In light of the findings, will oral-fluid testing surpass urine and hair analysis as the preferred testing in drug-free workplace programs? While that remains to be seen, Sample said, oral fluid testing is certainly growing in popularity, now making up 10 percent of tests among the general U.S. workforce.
One benefit of oral fluid, he said, is that the noninvasive method detects recent drug use. In addition, the specimen collection can be easily observed and administered by a hiring manager. And unlike traditional urinalysis, which shares a similar price tag, there are no known adulterants that can be used to tamper oral-fluid testing.
"Oral-fluid testing could also be administered at the workplace post-accident without the need to send someone to a third-party collection site," Sample said. "But quite frankly, all three major testing methods--urine, hair, and oral fluid--have their own distinct advantages."
If an employer is looking for an indicator of long-term, repetitive drug use, a hair test would be the preferred method. Hair testing, which is twice as expensive as urine or oral-fluid testing, can paint a 90-day picture of an individual's drug-use history and also affords little opportunity for tampering. Sample said that hair testing won't uncover recent use, however, and is therefore not suited for post-accident or reasonable suspicion testing.
Urine testing, on the other hand, generally detects only casual drug use that occurred within the past 72 hours. As the most commonly used screening method, it also allows employers to test for a broader range of substances such as prescription drugs and anabolic steroids, in addition to other widely tested illicit drugs.

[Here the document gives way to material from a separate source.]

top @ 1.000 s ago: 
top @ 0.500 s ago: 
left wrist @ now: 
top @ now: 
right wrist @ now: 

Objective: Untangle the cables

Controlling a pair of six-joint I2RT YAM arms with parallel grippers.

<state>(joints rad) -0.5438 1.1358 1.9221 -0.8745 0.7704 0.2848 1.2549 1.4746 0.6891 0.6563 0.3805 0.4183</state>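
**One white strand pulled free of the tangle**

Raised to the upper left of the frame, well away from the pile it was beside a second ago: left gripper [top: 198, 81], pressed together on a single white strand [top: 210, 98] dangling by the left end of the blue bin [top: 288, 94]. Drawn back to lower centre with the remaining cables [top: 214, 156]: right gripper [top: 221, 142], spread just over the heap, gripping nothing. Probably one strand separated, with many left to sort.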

"Employers need to structure their testing or specimen type based on the goals of the drug-testing program," Sample said.
GOOD VALUE NO MATTER THE METHOD
When it comes to workers' compensation, drug-free workplace programs represent a good bang for your buck, regardless of your testing method. According to federal statistics, employees who abuse drugs and alcohol are two-and-a-half times more likely than nonusers to be involved in a workplace accident and five times more likely to file a workers' comp claim.
Rebecca Shafer, president of Amaxx Risks Solutions Inc., said that despite the economic downturn and employer cost-cutting measures, drug-free workplace programs should remain a priority.
"Drug use is much more commonplace that it used to be," she said. "Couple that with the fact that about 40 states will consider the denial of a workers' comp claim if an employee is under the influence of illegal drugs or alcohol when the injury occurs. It is extremely important that you are not paying for injuries caused by substance abuse."
In addition, Sample said a drug-free workplace program can qualify employers in about a dozen states for reduced workers' comp premiums. Some states also permit participants the ability to terminate without benefits in the event that an employee tests positive for an illegal substance following an accident.
Shafer noted that, as narcotics become a bigger issue for employers, it is wise to have a variety of testing methods in your arsenal.